She was one of the first pioneers who set about cleaning and preparing Llantarnam Abbey which had been used by the American Airforce during the war. Just after she arrived at the Abbey the UK was hit by great snowstorms, however nothing would stop Sister Anne Gabrielle and her fellow Sisters trudging across the fields and then into Newport in order to get to the schools where they taught the local children. I can vividly remember my Aunt saying that she struggled knee deep in snow with her habit dragging her down but always made it to her school with a smile. Her determination not to let anyone down was a hallmark of her life and she continued to work with the same drive and enthusiasm until she was well into her nineties, even when she retired from teaching she then took on another role looking after administration and researching the history of the Abbey.
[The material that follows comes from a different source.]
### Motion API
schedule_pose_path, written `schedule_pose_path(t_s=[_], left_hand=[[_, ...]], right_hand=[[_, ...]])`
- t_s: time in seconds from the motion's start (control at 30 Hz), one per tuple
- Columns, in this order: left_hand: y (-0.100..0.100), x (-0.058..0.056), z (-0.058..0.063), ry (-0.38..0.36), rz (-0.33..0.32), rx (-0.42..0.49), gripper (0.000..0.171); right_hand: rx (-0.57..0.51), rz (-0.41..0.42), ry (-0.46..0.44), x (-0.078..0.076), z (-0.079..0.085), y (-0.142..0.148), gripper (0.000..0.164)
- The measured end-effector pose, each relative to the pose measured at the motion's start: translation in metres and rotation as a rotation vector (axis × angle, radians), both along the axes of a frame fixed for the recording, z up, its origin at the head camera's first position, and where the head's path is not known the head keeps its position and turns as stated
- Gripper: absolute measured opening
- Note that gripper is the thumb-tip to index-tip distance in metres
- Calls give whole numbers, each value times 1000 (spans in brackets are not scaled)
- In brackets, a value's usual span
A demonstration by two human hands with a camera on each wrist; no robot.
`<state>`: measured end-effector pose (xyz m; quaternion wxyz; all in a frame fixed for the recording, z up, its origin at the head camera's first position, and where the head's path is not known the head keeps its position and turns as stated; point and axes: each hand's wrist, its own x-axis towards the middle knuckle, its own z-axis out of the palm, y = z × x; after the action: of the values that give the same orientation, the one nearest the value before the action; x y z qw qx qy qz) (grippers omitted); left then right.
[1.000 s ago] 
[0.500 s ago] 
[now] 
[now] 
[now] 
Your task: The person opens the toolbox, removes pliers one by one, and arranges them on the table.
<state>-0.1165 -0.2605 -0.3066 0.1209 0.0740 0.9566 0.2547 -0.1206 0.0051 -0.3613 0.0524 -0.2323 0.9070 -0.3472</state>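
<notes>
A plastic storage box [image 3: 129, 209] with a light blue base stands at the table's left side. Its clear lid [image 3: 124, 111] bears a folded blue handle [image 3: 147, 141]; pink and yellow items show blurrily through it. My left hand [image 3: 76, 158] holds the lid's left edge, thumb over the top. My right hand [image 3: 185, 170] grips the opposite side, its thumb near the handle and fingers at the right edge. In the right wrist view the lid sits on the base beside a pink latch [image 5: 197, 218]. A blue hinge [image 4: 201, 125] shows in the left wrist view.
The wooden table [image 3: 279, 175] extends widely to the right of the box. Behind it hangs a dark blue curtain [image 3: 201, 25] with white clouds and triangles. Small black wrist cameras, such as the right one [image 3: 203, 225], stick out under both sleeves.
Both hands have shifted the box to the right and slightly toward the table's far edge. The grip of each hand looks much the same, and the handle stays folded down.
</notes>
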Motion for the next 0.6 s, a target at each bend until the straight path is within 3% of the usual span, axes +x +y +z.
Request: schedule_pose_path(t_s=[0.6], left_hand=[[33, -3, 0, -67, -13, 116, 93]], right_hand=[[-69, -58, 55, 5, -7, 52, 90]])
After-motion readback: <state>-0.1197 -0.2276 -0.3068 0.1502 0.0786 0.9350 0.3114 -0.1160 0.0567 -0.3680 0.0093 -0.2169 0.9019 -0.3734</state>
It was so sad that we were unable to visit her
during her short illness and that we had had to cancel a visit in May because of coronavirus as the Abbey was closed to visitors, but luckily they had kept the virus at bay. With restrictions slightly lifted my brother Malcolm, sister Gillian, sister in law Sue and I were able to attend her funeral which was limited to just twenty people, that being said we were luckier than many. Sadly my other sister, Frances could not make it but we were there for her too. The Sisters at the convent made us feel so welcome and the graveside only service was held in the sunshine, my dear Aunty Joey would have enjoyed that as she loved the great outdoors. The short service was conducted by Canon John Griffiths, with a moving Eulogy read by Sister Maria Goretti and family reflections given by my brother and I. Sister Anne Gabrielle had touched so many lives and it was heartwarming to see such wonderful tributes paid to her on social media. She will be sorely missed by us her family and the Sisters at the convent as well as all those that knew her in Newport who will remember her steadfastness
and commitment as a Sister of St Joseph of Annecy. In her Eulogy, Sister Maria Goretti said, ‘almost until the end of her life, Sr. Anne Gabrielle’s footsteps could be heard in the tribune at 6.30 each morning - may she rest in eternal peace with her footsteps walking now in heaven. WALES
As well as a visit to our Aunt in May we were then going to visit Skomer Island
less than a mile off the beautiful Pembrokeshire coast. Well known for its puffins at this time of year but also the island is surrounded by some of the richest waters for wildlife including Manx Shearwaters, Dolphins, Harbour Porpoises, Atlantic Grey Seal, Razorbills, Gannets, Fulmars and the unique Skomer Vole. The latest count of the comical puffins on Skomer estimated there to be around 24,000 individual birds and although slightly down on 2018, happily it is part of a long term upward trend, which has seen the population almost treble in 15 years. I am sure when we visit next year it will be a ‘bumper year’ for them having enjoyed the island mainly to themselves this year with all visitsors still cancelled.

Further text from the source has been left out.